Task prompt: For each line below that includes the string "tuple", show the whole line.

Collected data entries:
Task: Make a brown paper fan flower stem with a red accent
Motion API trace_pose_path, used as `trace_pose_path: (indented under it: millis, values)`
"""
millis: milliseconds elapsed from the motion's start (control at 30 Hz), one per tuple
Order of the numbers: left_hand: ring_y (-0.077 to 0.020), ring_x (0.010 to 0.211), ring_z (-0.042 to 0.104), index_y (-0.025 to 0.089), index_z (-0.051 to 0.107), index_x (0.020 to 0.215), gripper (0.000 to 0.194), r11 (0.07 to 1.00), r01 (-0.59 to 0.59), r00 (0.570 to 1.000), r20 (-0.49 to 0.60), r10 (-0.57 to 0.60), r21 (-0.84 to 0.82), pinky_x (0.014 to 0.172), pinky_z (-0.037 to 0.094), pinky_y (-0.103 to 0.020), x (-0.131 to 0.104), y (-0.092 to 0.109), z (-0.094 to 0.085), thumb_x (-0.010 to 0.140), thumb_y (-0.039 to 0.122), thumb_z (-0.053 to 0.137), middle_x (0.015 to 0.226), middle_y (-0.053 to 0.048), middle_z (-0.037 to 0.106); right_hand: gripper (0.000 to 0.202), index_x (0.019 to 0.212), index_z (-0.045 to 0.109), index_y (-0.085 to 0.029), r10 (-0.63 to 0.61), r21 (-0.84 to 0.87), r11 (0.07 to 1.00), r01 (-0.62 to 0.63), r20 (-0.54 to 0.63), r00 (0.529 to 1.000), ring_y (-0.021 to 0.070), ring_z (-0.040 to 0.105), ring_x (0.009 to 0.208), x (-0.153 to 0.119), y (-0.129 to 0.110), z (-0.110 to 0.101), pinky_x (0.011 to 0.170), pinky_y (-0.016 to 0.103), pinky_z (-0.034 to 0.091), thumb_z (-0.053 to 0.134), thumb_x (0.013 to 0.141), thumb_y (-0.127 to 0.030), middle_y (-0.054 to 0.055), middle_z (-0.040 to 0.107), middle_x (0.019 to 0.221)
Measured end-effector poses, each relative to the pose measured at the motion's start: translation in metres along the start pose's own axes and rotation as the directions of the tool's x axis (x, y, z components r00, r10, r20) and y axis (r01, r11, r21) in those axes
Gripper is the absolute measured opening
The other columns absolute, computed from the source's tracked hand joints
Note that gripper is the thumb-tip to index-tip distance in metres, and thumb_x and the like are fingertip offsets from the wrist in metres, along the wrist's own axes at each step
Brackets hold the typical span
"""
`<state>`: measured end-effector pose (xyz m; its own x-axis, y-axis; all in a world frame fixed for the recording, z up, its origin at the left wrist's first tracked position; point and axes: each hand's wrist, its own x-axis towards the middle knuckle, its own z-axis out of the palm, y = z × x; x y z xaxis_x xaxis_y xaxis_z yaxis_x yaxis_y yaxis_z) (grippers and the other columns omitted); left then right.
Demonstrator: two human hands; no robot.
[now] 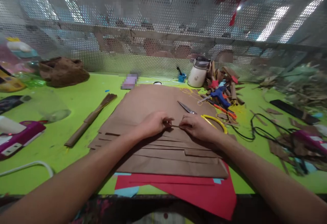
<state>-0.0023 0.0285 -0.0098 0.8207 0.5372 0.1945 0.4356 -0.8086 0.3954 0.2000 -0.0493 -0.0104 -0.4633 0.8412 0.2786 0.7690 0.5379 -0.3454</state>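
Lime-green table, brown paper and two pinching hands

Perforated metal mesh (153, 29) stands behind our bright green table (76, 98), with spots of light shining through its upper part. In front of us lies a broad stack of brown paper (153, 98), its lower part covered with overlapping strips. Above it, near the middle, we hold a thin brown strip (175, 126) between both hands: our left hand (154, 123) pinches one end in its fingertips, and our right hand (195, 127) pinches the other, the two sets of fingers just apart.

Beside our right hand we have scissors (187, 108) with yellow handles, their blades lying open on the paper and pointing away from us. Under the near edge of the stack, a red sheet (209, 196) reaches over the table's front edge.

To our left lies a rolled brown bundle (89, 121), and farther left a purple and white device (24, 137). Toward the back we see a crumpled brown bag (63, 72), a small blue pot (182, 78) and a white jar (197, 76), with brown scraps (233, 89) heaped beside the jar.
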Motion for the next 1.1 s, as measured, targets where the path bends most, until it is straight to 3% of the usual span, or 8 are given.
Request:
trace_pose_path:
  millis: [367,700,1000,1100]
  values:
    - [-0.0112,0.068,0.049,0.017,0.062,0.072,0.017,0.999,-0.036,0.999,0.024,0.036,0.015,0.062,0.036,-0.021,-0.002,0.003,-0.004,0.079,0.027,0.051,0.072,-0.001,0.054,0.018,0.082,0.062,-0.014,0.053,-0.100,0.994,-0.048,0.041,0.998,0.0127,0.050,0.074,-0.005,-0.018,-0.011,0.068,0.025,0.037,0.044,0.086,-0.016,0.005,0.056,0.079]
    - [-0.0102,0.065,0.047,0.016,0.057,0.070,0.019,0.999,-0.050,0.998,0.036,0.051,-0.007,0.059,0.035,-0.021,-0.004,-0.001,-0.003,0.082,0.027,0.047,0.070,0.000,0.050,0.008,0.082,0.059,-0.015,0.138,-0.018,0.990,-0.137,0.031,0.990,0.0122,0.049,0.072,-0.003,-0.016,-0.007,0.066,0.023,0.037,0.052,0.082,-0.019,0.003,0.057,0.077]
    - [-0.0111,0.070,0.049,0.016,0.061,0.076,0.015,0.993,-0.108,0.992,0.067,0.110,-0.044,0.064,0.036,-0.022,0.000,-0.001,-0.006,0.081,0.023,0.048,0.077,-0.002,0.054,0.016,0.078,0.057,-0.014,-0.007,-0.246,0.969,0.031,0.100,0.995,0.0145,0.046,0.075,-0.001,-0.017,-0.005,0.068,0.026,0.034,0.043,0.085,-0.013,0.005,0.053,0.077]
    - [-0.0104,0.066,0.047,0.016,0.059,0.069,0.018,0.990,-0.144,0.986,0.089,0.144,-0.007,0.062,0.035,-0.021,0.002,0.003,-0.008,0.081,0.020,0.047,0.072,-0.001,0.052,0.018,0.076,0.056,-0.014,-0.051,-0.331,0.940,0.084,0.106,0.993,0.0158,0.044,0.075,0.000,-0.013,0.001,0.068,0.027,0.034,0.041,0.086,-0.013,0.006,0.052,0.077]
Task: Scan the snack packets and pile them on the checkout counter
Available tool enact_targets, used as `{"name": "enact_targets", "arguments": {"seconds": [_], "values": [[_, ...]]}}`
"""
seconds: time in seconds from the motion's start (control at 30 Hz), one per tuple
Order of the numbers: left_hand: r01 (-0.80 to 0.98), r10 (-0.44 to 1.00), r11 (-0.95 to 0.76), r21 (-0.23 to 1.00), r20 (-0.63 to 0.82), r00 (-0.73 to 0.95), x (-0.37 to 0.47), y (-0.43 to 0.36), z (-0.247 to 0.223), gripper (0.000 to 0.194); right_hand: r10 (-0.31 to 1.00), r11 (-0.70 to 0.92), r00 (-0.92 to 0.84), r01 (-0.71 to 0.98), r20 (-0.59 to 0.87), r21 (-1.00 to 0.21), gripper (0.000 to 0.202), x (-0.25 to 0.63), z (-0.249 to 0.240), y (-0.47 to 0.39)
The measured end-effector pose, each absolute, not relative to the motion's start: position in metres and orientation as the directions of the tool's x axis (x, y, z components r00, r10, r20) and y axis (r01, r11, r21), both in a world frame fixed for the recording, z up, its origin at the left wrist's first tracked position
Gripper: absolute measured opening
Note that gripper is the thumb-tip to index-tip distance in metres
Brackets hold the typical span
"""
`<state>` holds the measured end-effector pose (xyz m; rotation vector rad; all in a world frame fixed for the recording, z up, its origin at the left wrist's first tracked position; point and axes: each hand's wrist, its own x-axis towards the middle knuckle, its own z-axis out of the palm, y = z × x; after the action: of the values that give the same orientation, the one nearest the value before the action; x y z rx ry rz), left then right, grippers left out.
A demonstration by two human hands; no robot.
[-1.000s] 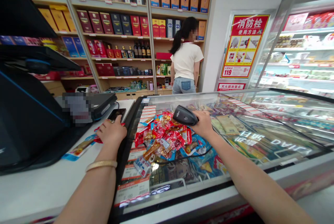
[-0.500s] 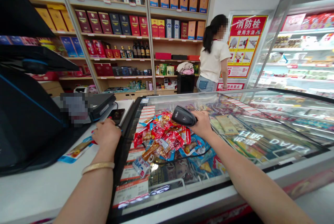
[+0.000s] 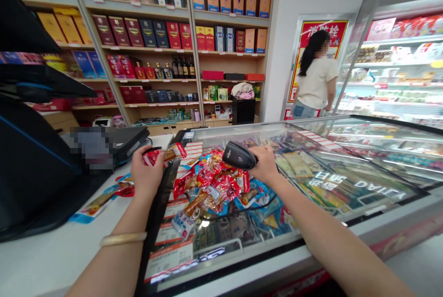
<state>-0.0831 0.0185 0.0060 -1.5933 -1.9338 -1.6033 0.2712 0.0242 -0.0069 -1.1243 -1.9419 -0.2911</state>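
A red snack packet [image 3: 169, 154] with a clear window is pinched in my left hand [image 3: 147, 171], raised at the counter's edge beside the freezer. My right hand [image 3: 266, 162] is wrapped round a black barcode scanner [image 3: 239, 155], its head pointing left above the glass. Beneath the scanner lies a heap of small red and blue snack packets [image 3: 221, 185] on the freezer's glass top. On the white counter, left of my left wrist, are a blue-edged packet [image 3: 93, 205] and a red packet [image 3: 125, 187]. The scanner's cable loops around the heap.
A chest freezer [image 3: 263, 260] with a sliding glass lid fills the middle and right. A black checkout terminal [image 3: 31, 163] stands on the white counter [image 3: 44, 260] at left. Shelves of boxed bottles [image 3: 148, 34] line the back wall. A person [image 3: 314, 78] stands beyond the freezer.
My left hand has lifted a red snack packet from the counter. The scanner stays over the heap in my right hand. The person at the back has moved right.
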Motion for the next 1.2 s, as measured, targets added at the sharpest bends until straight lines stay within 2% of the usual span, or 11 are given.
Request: {"name": "enact_targets", "arguments": {"seconds": [0.2, 0.37, 0.6, 0.83, 0.93, 1.03, 1.1, 1.2], "values": [[0.814, 0.630, -0.265, 0.518, 0.732, -0.260, -0.056, 0.004, 0.020, 0.038, 0.591, 0.629, -0.332, 0.761, 0.735, -0.162, 0.024, 0.264, 0.005, 0.010], [0.807, 0.620, -0.341, 0.482, 0.761, -0.192, -0.046, 0.000, 0.020, 0.038, 0.571, 0.664, -0.400, 0.738, 0.717, -0.117, 0.021, 0.258, 0.009, 0.004], [0.757, 0.645, -0.381, 0.530, 0.739, -0.193, -0.043, 0.000, 0.015, 0.041, 0.595, 0.657, -0.413, 0.744, 0.689, -0.120, 0.020, 0.258, 0.009, 0.003], [0.775, 0.601, -0.405, 0.486, 0.780, -0.174, -0.040, 0.000, 0.016, 0.038, 0.587, 0.641, -0.351, 0.752, 0.730, -0.154, 0.022, 0.260, 0.007, 0.006], [0.774, 0.711, -0.379, 0.507, 0.695, -0.106, -0.037, 0.006, 0.007, 0.041, 0.590, 0.613, -0.313, 0.774, 0.745, -0.160, 0.023, 0.263, 0.004, 0.009], [0.780, 0.853, -0.359, 0.512, 0.519, 0.053, -0.032, 0.016, -0.007, 0.051, 0.589, 0.589, -0.289, 0.793, 0.755, -0.156, 0.023, 0.265, 0.000, 0.013], [0.781, 0.890, -0.375, 0.499, 0.429, 0.153, -0.029, 0.020, -0.014, 0.057, 0.589, 0.580, -0.284, 0.801, 0.757, -0.151, 0.022, 0.267, -0.003, 0.016], [0.791, 0.884, -0.404, 0.460, 0.419, 0.208, -0.026, 0.021, -0.015, 0.060, 0.586, 0.574, -0.276, 0.805, 0.762, -0.151, 0.022, 0.268, -0.006, 0.019]]}}
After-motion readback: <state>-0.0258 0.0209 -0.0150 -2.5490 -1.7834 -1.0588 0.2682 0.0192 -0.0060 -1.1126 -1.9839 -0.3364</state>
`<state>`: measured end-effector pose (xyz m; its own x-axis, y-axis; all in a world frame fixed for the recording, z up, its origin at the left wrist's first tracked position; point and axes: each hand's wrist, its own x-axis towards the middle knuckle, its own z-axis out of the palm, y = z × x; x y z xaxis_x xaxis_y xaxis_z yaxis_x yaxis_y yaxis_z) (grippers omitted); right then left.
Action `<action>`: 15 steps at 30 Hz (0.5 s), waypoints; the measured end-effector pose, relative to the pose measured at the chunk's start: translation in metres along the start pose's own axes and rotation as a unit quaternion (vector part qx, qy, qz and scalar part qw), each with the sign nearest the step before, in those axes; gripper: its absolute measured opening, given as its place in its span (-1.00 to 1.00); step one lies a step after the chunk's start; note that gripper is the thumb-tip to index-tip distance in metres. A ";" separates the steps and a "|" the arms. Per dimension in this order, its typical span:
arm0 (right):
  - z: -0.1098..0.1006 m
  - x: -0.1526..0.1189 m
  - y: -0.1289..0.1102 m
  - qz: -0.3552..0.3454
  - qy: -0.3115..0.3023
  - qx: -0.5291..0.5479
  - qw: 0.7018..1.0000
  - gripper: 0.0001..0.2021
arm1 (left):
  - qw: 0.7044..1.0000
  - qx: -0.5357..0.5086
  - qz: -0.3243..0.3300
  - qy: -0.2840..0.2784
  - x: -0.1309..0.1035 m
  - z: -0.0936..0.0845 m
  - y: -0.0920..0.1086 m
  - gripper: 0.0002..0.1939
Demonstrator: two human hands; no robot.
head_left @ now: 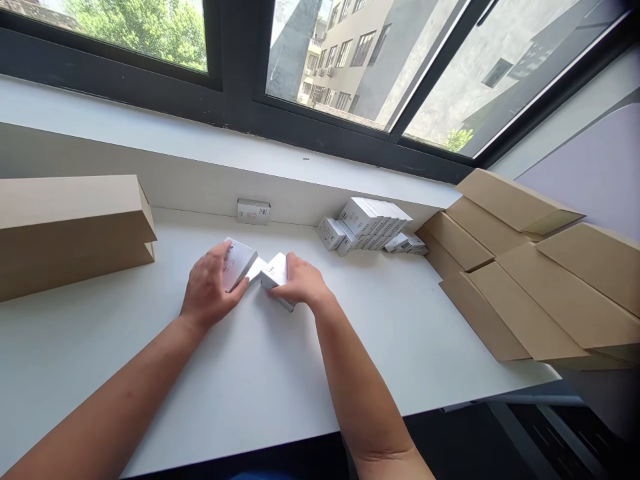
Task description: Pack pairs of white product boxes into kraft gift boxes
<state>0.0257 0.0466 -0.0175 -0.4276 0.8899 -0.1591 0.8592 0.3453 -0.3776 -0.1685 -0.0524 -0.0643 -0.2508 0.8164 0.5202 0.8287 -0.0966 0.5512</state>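
Both hands are over the middle of the white table. My left hand [209, 285] is closed round a small white box [240, 263] with printing on its face, tilted toward the right. In my right hand [303, 280] is a second small white printed box [276, 270], gripped between thumb and fingers. The two boxes are close together. A white piece [257, 268] shows between them; whether it is a flap or another box I cannot tell. The undersides of both boxes are hidden.
Stacked white boxes [373, 223] stand at the back right, with a few lying beside them [406, 243]. One white box [253, 211] leans against the back wall. Brown cardboard boxes [540, 287] are piled at the right; a long brown carton [70, 227] lies at the left.
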 end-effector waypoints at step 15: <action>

Answer for the task:
millis: milliseconds elapsed from the motion's start (control at 30 Hz), one per tuple
seconds: time in seconds from the motion's start (control at 30 Hz), one per tuple

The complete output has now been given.